Tober returned for an April 24 post gushing over a conservative endorsing DeSantis’ revenge because Disney deserved it for not supporting Republicans:
During CNN’s State of the Union on Sunday, CNN analyst Scott Jennings was the only guest on the panel segment that dared to push back on his co-panelists who were trashing Florida Governor Ron DeSantis for punishing Disney over their support for grooming children.
“Republicans are really unhappy with some of these corporations in Georgia, in Florida, and elsewhere who weighed into these issues with aggressive stupidity. And that CEOs of these companies, who call up like Ron DeSantis, like the CEO of Disney did, they haven’t read the law,” Jennings shrewdly pointed out. Noting that Disney simply parroted talking points provided to it by the left.
Jennings expressed some reservations about the government punishing a corporation but quickly noted that, “somebody needs to be taught a lesson here because what they portrayed the Florida law as was not at all what it really does.”
[…]Jennings made the point that DeSantis “has all the right enemies” and wondered aloud “if it’s by luck or smarts. But it doesn’t matter because he has picked all the right enemies. And this is the right enemy for him.”

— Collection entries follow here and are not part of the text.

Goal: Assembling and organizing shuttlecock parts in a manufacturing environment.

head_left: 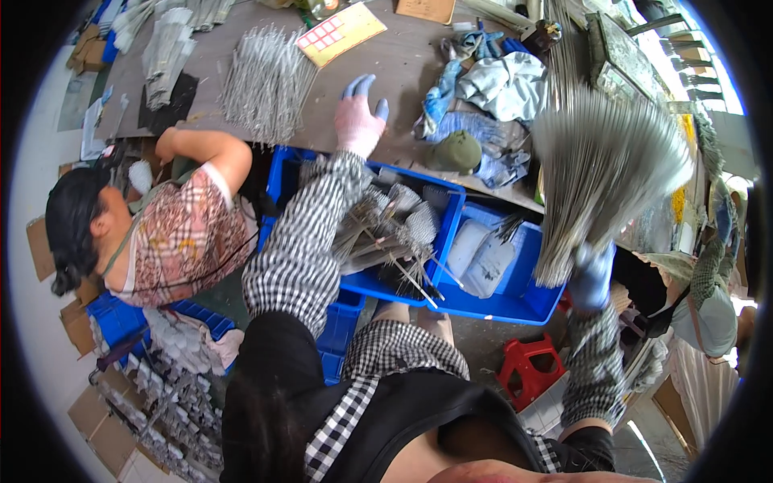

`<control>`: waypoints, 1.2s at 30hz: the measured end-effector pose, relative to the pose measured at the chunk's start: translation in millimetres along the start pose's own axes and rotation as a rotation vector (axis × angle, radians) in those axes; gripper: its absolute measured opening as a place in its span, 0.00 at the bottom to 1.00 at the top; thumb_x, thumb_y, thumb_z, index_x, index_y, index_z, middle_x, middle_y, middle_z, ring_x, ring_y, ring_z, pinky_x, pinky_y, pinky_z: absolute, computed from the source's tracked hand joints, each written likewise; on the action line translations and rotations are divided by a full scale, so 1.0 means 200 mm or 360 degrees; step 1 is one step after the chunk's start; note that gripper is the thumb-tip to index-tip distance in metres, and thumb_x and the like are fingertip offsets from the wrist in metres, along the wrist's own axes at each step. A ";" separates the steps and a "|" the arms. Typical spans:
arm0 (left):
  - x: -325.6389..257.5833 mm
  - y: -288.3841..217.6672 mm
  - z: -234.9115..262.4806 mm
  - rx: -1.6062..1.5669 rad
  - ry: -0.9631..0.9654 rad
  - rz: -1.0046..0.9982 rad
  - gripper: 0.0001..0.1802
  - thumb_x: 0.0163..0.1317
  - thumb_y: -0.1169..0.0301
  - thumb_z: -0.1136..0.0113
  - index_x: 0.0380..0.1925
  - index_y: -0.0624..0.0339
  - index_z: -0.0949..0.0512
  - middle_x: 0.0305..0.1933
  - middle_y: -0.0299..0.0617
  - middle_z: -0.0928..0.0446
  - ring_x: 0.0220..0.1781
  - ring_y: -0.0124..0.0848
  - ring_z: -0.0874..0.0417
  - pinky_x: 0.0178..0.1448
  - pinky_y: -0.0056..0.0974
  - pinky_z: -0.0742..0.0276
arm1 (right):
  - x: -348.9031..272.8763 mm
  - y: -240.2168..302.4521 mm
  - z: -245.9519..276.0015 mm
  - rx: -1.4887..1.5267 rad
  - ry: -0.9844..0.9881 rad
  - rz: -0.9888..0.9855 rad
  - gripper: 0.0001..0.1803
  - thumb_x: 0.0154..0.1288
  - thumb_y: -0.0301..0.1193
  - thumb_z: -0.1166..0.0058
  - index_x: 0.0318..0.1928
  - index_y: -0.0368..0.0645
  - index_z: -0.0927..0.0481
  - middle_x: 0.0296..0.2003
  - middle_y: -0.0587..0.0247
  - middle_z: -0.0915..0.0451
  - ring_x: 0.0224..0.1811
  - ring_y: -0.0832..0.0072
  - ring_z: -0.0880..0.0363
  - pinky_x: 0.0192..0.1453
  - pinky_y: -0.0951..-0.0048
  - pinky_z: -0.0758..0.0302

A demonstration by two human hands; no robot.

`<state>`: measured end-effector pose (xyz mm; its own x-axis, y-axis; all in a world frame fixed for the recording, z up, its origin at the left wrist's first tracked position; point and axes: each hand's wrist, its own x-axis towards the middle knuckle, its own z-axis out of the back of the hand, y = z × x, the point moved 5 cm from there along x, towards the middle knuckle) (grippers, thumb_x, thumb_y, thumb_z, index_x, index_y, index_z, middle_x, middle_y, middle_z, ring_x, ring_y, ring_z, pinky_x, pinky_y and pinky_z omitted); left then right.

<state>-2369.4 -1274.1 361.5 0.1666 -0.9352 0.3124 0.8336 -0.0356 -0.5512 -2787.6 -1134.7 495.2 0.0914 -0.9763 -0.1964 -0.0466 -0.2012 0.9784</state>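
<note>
My left hand (pixel 360 117), in a pale pink-and-white glove with bluish fingertips, reaches over the table (pixel 346 60) with its fingers spread and nothing in them. To the right, my right hand (pixel 592 278), in a blue-and-white glove, grips the lower end of a large bundle of thin metal wires (pixel 604 161). The wires fan out upward and are smeared by motion. Left of my left hand, a bunch of wire pieces (pixel 268 88) lies on the table. Below my left forearm, a blue bin (pixel 451 241) holds wires and mesh pieces.
A second blue bin (pixel 531 262) with clear plastic trays adjoins the first. Cloths (pixel 503 84), a green cap-like item (pixel 456 153) and a yellow card (pixel 342 36) lie on the table. A co-worker (pixel 181 233) sits at left. A red stool (pixel 531 370) stands below.
</note>
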 end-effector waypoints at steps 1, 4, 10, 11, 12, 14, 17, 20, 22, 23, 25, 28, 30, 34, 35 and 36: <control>-0.14 -0.13 0.14 -0.0198 -0.0161 -0.0152 0.25 0.57 0.69 0.35 0.56 0.60 0.25 0.55 0.52 0.23 0.58 0.49 0.24 0.64 0.47 0.29 | -0.19 0.02 -0.06 0.0354 0.0035 -0.0214 0.38 0.52 0.34 0.28 0.62 0.35 0.30 0.53 0.55 0.21 0.52 0.60 0.19 0.56 0.57 0.22; -0.78 -0.43 0.34 -0.0902 0.0294 0.0173 0.21 0.60 0.70 0.34 0.53 0.63 0.24 0.47 0.44 0.18 0.49 0.33 0.17 0.56 0.39 0.23 | -0.64 -0.20 -0.06 0.0366 -0.0170 -0.0381 0.49 0.44 0.42 0.22 0.64 0.35 0.32 0.53 0.60 0.22 0.52 0.67 0.20 0.56 0.63 0.22; -2.02 -1.08 0.18 -0.2671 0.1725 0.2008 0.39 0.62 0.55 0.33 0.68 0.58 0.36 0.60 0.40 0.26 0.60 0.30 0.24 0.61 0.37 0.26 | -1.17 -0.65 -0.22 0.0770 -0.0097 -0.0955 0.39 0.54 0.28 0.32 0.65 0.35 0.35 0.53 0.60 0.23 0.55 0.70 0.24 0.61 0.67 0.27; -2.06 -1.18 0.17 -0.2895 0.1770 0.2263 0.37 0.62 0.55 0.33 0.66 0.58 0.34 0.59 0.40 0.25 0.58 0.30 0.23 0.58 0.37 0.24 | -1.26 -0.77 -0.22 0.0672 -0.0031 -0.1056 0.39 0.56 0.27 0.33 0.66 0.36 0.37 0.54 0.60 0.23 0.56 0.71 0.24 0.62 0.67 0.28; -2.28 -1.12 0.06 -0.2777 0.1605 0.2531 0.33 0.62 0.58 0.33 0.63 0.59 0.31 0.56 0.42 0.22 0.54 0.31 0.20 0.55 0.37 0.22 | -1.32 -0.86 -0.23 0.0714 0.0074 -0.1162 0.40 0.58 0.25 0.35 0.69 0.36 0.39 0.57 0.60 0.25 0.59 0.71 0.26 0.64 0.67 0.29; -2.45 -1.08 -0.04 -0.2513 0.1271 0.2663 0.29 0.61 0.61 0.32 0.60 0.60 0.28 0.51 0.42 0.20 0.51 0.33 0.18 0.54 0.38 0.21 | -1.40 -1.00 -0.22 0.0670 -0.0024 -0.1118 0.39 0.64 0.28 0.37 0.71 0.37 0.42 0.62 0.60 0.29 0.63 0.73 0.30 0.65 0.69 0.31; -2.57 -1.01 -0.17 -0.2116 0.1328 0.2415 0.28 0.60 0.67 0.32 0.59 0.61 0.29 0.51 0.42 0.20 0.50 0.33 0.18 0.53 0.37 0.21 | -1.54 -1.19 -0.10 0.0442 -0.0208 -0.1202 0.37 0.66 0.32 0.37 0.70 0.39 0.40 0.57 0.62 0.25 0.57 0.77 0.26 0.59 0.73 0.26; -2.65 -0.93 -0.31 -0.1655 0.1388 0.2044 0.29 0.56 0.74 0.29 0.57 0.63 0.30 0.50 0.41 0.20 0.47 0.31 0.19 0.52 0.35 0.22 | -1.61 -1.27 0.13 -0.0035 -0.0556 -0.1269 0.29 0.65 0.33 0.36 0.63 0.42 0.31 0.33 0.68 0.21 0.28 0.83 0.24 0.31 0.77 0.25; -2.76 -0.82 -0.42 -0.1294 0.1265 0.1609 0.35 0.50 0.59 0.24 0.52 0.67 0.29 0.47 0.49 0.18 0.43 0.41 0.16 0.49 0.41 0.21 | -1.52 -1.26 0.21 -0.0039 -0.0585 -0.1322 0.23 0.64 0.32 0.37 0.57 0.42 0.28 0.28 0.68 0.22 0.23 0.83 0.28 0.26 0.76 0.28; -2.88 -0.73 -0.49 -0.1009 0.1271 0.1455 0.40 0.47 0.55 0.22 0.53 0.68 0.29 0.47 0.53 0.18 0.44 0.45 0.16 0.50 0.43 0.21 | -1.48 -1.30 0.25 0.0051 -0.0547 -0.1316 0.21 0.65 0.31 0.39 0.56 0.42 0.27 0.28 0.69 0.23 0.21 0.83 0.29 0.24 0.76 0.30; -2.90 -0.85 -0.51 -0.0972 0.1257 0.1432 0.37 0.50 0.65 0.25 0.57 0.68 0.33 0.51 0.50 0.20 0.50 0.39 0.18 0.54 0.40 0.22 | -1.45 -1.42 0.42 0.0064 -0.0563 -0.1245 0.18 0.65 0.31 0.40 0.52 0.41 0.27 0.26 0.69 0.25 0.19 0.82 0.30 0.22 0.75 0.31; -2.95 -0.89 -0.50 -0.0955 0.1235 0.1461 0.40 0.49 0.64 0.25 0.57 0.71 0.35 0.53 0.54 0.21 0.53 0.42 0.19 0.57 0.40 0.24 | -1.25 -1.50 0.55 -0.0157 -0.0173 -0.1442 0.17 0.63 0.32 0.39 0.48 0.40 0.26 0.23 0.67 0.26 0.18 0.80 0.28 0.20 0.74 0.31; -3.00 -0.91 -0.47 -0.0956 0.1302 0.1414 0.48 0.45 0.53 0.22 0.55 0.76 0.35 0.52 0.61 0.21 0.52 0.50 0.18 0.58 0.42 0.24 | -1.13 -1.62 0.59 -0.0258 0.0087 -0.1516 0.18 0.61 0.32 0.38 0.48 0.39 0.26 0.22 0.66 0.26 0.17 0.79 0.28 0.19 0.73 0.31; -3.10 -0.93 -0.50 -0.0991 0.1356 0.1684 0.49 0.45 0.57 0.22 0.59 0.75 0.37 0.53 0.59 0.21 0.53 0.48 0.18 0.60 0.41 0.25 | -0.93 -1.93 0.63 -0.0351 0.0098 -0.1746 0.15 0.61 0.31 0.39 0.45 0.35 0.25 0.21 0.63 0.26 0.16 0.75 0.28 0.18 0.70 0.31; -3.09 -0.94 -0.49 -0.0979 0.1352 0.1685 0.49 0.45 0.57 0.22 0.59 0.75 0.37 0.53 0.59 0.21 0.53 0.48 0.18 0.60 0.41 0.25 | -0.87 -1.99 0.63 -0.0379 0.0103 -0.1800 0.13 0.63 0.29 0.40 0.44 0.36 0.25 0.20 0.62 0.27 0.15 0.73 0.29 0.17 0.68 0.32; -3.08 -0.95 -0.49 -0.1016 0.1358 0.1674 0.47 0.46 0.59 0.22 0.59 0.74 0.37 0.53 0.58 0.20 0.52 0.46 0.18 0.60 0.40 0.25 | -0.81 -2.07 0.62 -0.0386 0.0134 -0.1823 0.12 0.63 0.31 0.40 0.42 0.36 0.24 0.20 0.63 0.26 0.15 0.72 0.29 0.17 0.67 0.31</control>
<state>-2681.1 -725.7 198.4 -0.0090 -0.5410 -0.8410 0.1291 0.8334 -0.5374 -2907.5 -903.1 114.5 0.0231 -0.2246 -0.9742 0.2956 -0.9293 0.2213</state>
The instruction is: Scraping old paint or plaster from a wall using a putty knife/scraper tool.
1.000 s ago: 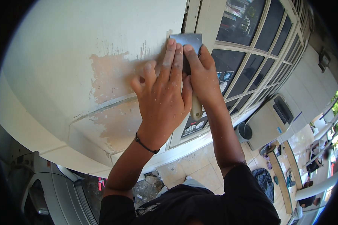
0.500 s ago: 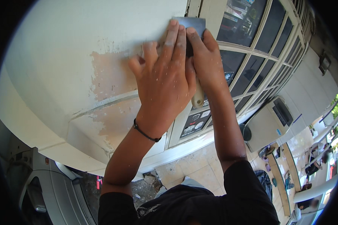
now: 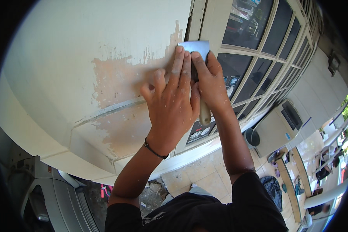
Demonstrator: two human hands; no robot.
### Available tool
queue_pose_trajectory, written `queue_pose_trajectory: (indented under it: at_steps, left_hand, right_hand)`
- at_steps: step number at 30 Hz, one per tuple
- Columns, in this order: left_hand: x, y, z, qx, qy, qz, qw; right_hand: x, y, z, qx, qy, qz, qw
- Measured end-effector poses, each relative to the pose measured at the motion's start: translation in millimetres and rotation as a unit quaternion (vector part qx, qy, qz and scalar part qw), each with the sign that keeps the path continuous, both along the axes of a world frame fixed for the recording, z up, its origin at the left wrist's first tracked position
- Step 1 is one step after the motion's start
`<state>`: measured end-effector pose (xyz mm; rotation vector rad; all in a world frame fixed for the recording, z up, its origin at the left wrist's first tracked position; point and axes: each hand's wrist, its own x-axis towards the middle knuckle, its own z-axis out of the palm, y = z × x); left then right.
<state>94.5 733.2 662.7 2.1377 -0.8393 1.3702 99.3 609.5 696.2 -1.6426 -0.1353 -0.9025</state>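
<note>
A paint scraper (image 3: 199, 46) with a broad metal blade and a beige handle is pressed against the wall beside the window frame. My right hand (image 3: 212, 83) is closed around its handle, the thumb laid up toward the blade. My left hand (image 3: 170, 104) lies next to it with fingers spread, its index and middle fingertips pressing on the blade's left part. The white painted wall (image 3: 85, 34) has a ragged bare tan patch (image 3: 114, 81) left of my hands, with a narrow bare strip reaching up beside the blade. Pale flecks dot both hands.
A cream-framed window (image 3: 255, 73) with dark panes is on the right. Below it stand a grey bucket (image 3: 252, 138) and a white appliance (image 3: 276, 127). A black plastic bag (image 3: 272, 191) sits on the tiles. A grey car (image 3: 54, 201) is at lower left, near rubble (image 3: 154, 193).
Both hands have drawn the scraper down along the wall's edge toward me. A bare tan strip now shows above and left of the blade where paint was before.
</note>
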Motion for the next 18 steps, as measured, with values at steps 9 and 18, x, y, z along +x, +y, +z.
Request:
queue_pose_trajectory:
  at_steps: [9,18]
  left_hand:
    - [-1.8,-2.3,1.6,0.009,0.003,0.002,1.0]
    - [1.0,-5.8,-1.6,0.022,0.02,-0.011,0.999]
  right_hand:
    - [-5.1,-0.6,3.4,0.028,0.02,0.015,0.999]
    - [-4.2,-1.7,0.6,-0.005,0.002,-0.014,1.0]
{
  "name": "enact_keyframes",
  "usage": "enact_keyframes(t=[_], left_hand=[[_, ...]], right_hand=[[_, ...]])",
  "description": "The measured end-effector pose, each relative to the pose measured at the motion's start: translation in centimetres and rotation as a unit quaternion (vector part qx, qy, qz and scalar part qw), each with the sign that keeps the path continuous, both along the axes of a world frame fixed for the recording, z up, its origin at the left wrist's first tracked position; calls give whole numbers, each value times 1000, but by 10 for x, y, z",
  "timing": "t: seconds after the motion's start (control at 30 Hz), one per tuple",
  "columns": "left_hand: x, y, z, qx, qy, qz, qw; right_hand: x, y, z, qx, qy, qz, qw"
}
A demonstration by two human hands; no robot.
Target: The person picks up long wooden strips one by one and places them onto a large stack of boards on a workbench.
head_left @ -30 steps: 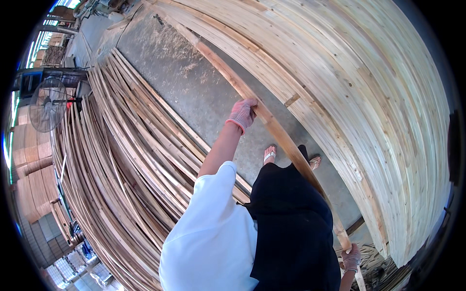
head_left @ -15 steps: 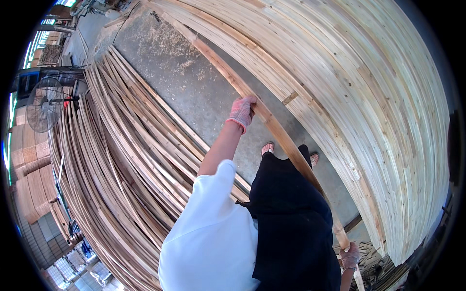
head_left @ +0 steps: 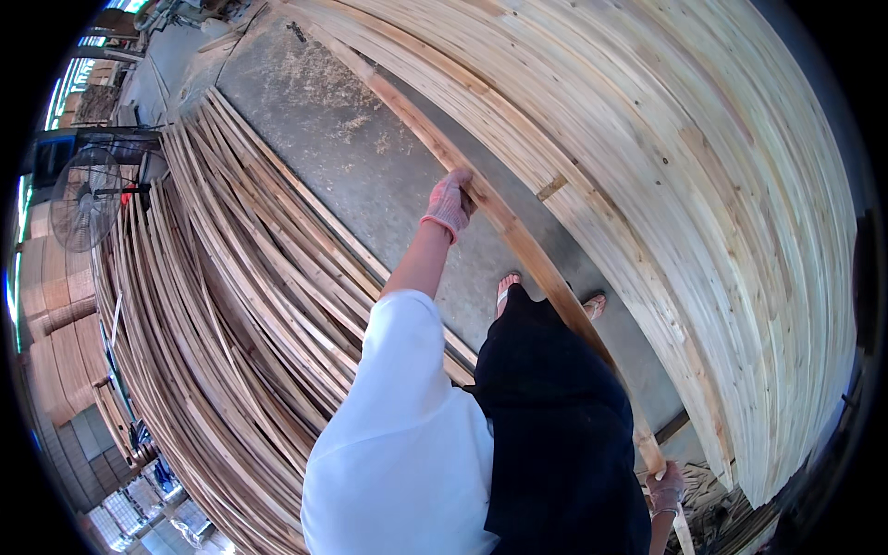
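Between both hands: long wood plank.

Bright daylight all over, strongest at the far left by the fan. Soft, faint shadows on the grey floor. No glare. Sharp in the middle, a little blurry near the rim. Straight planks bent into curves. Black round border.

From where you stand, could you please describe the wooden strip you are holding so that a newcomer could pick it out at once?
Start at the broad stack of pale boards on the right. Along its near edge, above the grey concrete floor, runs one long narrow strip. Unlike the stacked boards, it is lifted free, gripped by the gloved left hand ahead and the right hand at its rear end.
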State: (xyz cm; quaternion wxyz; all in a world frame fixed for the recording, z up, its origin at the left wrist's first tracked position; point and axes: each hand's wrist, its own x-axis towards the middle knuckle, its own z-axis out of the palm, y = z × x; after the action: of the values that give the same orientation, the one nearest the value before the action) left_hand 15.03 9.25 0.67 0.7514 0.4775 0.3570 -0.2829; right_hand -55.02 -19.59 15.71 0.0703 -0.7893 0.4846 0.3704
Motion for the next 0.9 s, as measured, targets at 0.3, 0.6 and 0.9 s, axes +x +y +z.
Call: enact_keyframes(t=[0.3, 0.6, 0.9], left_hand=[[105, 27, -47, 24, -69, 174, 982], [135, 41, -54, 229, -36, -60, 971], [136, 36, -48, 188, -37, -30, 981]], right_hand=[[-13, 1, -9, 8, 18, 12, 1000], [-17, 11, 1, 0, 24, -6, 1000], [-20, 9, 2, -1, 79, -6, 997]])
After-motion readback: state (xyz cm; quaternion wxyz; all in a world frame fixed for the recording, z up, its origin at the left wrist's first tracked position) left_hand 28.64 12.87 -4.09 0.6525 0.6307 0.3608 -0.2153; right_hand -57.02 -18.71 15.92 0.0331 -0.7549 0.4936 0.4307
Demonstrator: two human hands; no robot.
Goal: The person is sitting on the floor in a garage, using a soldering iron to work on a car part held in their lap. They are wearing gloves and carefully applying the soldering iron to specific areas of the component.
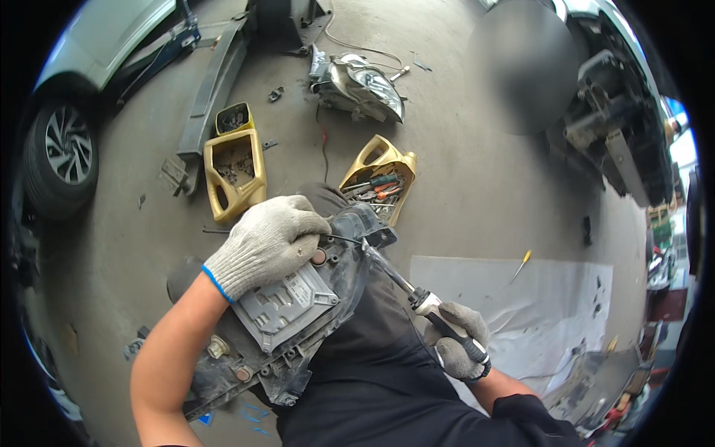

Nicholas Fondacaro injected his trademark misogyny into an April 26 post complaining that Disney was being defended by the hosts of “The View,” who “went to the mat for their parent company Disney. Together the cackling coven accused Florida Governor Ron DeSantis (R) of behaving like a communist dictator and bigot who’s “anti-black”; all because he decided to sign a law to strip Disney of its “special status” over its position to oppose the Parental Rights in Education law and support leftist groomers in the classroom.”
Clay Waters used an April 29 article to grumble that a New York Times cited DeSantis’ political retaliation to portray Florida “as a hot-headed state throwing a conservative temper tantrum led by a attention-seeking, Trump-adjacent governor.” Waters defended DeSantis on other fronts as well; when the article noted that “More than 73,000 Floridians have died of Covid-19, yet public opinion polls have shown that Mr. DeSantis and many of his policies remain quite popular,” he huffed in response: “More than 90,000 Californians have died of COVID-19 despite lockdowns and restrictions, and Democratic Gov. Gavin Newsom had to face a recall election. So where’s Newsom’s hit piece?” In fact, the COVID death rate per capita is much higher in Florida than it is in California, so it appears those lockdowns and restrictions helped save lives.
None of these MRC posts mentioned the financial catastrophe DeSantis’ revenge campaign would leave on his state, since the dissolution of the Disney improvement district means that the district’s financial obligations would then be forced upon local governments — and, thus, local taxpayers — to the tune of $1 billion.